Hasil dari ekstraksi diidinginkan kemudian dilanjutkan dengan proses evaporasi
denga alat rotavapor sampai didapatkan ekstrak kental. Rotavapor merupakan alat
yang dihunakan untuk menguapkan pelarut dengan menurunkan titik didihnya.
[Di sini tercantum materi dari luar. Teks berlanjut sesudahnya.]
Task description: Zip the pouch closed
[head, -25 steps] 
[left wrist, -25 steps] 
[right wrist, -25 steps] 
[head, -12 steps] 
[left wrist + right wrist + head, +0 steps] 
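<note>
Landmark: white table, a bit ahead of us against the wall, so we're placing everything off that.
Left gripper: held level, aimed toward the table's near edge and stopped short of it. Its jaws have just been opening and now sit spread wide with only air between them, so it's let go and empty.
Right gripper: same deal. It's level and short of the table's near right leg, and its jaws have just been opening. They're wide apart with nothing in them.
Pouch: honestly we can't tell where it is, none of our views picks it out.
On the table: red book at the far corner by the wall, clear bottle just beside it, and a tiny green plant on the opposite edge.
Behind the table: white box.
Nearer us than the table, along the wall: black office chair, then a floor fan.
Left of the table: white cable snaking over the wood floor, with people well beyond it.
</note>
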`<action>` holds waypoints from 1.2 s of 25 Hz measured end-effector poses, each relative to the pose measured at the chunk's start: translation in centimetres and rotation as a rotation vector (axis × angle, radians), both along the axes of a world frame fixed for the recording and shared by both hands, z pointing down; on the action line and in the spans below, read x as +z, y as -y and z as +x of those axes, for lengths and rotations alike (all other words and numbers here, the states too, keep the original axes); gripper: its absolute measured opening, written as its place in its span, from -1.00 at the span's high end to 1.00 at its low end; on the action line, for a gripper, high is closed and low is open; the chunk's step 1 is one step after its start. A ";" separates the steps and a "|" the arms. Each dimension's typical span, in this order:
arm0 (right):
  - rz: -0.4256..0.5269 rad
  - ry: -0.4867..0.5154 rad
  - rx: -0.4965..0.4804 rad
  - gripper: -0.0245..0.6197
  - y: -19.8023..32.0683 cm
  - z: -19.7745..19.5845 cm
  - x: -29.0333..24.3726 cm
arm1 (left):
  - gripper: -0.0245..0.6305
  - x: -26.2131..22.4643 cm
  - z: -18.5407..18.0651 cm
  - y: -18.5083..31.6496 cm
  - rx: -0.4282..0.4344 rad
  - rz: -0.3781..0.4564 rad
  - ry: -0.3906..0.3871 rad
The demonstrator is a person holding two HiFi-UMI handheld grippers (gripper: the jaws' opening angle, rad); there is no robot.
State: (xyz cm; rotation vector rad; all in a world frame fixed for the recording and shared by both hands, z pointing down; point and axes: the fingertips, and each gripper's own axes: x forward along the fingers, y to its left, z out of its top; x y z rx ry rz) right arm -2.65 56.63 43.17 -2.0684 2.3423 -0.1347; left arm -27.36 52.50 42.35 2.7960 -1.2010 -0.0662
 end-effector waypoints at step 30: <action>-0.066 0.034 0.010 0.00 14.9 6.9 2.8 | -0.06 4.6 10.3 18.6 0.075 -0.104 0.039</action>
Penguapan terjadi karena adanya pemananasan yang dipercepat oleh putaran labu
diatas bulat. Selanjutnya penambahan KOH etanolik 10% untuk memisahkan senyawa
resin dengan meminimalkan pembentukan garam sehingga didapat alkaloid yang
murni. Endapat dipisahkan dengan cara oenyaringan dengan glasswool untuk
meminimalkan kandungan resin yang ikut tersaring. Penyaringan dilakukan tidak
dengan glasswool tetapi menggunakan kertas saring karena glasswool tidak tersedia di
laboratorium. Sari yang didapat didiamkan kurang lebih selama satu minggu sampai
diperoleh kristal murni.
Identidikasi kristal piperin dengan metode KLT menggunakan dase diam berupa
silika gel GF 254 dan fase gerak diklormetana : etilasetat (3:1) serta dideteksi dengan
sinar UV 254 tidak dapat dilakukan karena tidak terbentuk kristal pada proses
rekristalisasi. Hal tersebut dapat terjadi kemungkinan karena adanya human error,
kesalahan sistematis kerja, dan pada proses soxhletasi dan evaporasi dalam waktu
yang singkat.

G. KESIMPULAN
Hasil dari praktikum percobaan 4 yang berjudul Isolasi Identifikasi Piperin dari
Piperis Nigri Fructus adalah tidak dapat dilakukan proses identifikasi piperin karena
tidak terbentuk kristal pada proses rekristalisasi kemungkinan karena human error,
kesalahan sistematis kerja dan juga kurang lamanya proses soxhletasi dan evaporasi.
H. DAFTAR PUSTAKA
Departemen Kesehatan RI. 1989. Materia Medika Indonesia Jilid V. Jakarta :
Departemen Kesehatan Republik Indonesia
Harborne, J.B., 1987, Metode Fitokimia, Terbitan Kedua, diterjemahkan oleh Dr.
Kosasih Padmawinata dan Dr. Iwang Soediro, Penerbit ITB, Bandung, Hal : 70
Hardjono, Sosrohamidjojo. 1996. Sumber Bahan Alam. UGM Press. Yogyakarta.
Hostettman, K., dkk,. 1995. Catat Kromatografi Preparatif. Penerbit ITB. Bandung.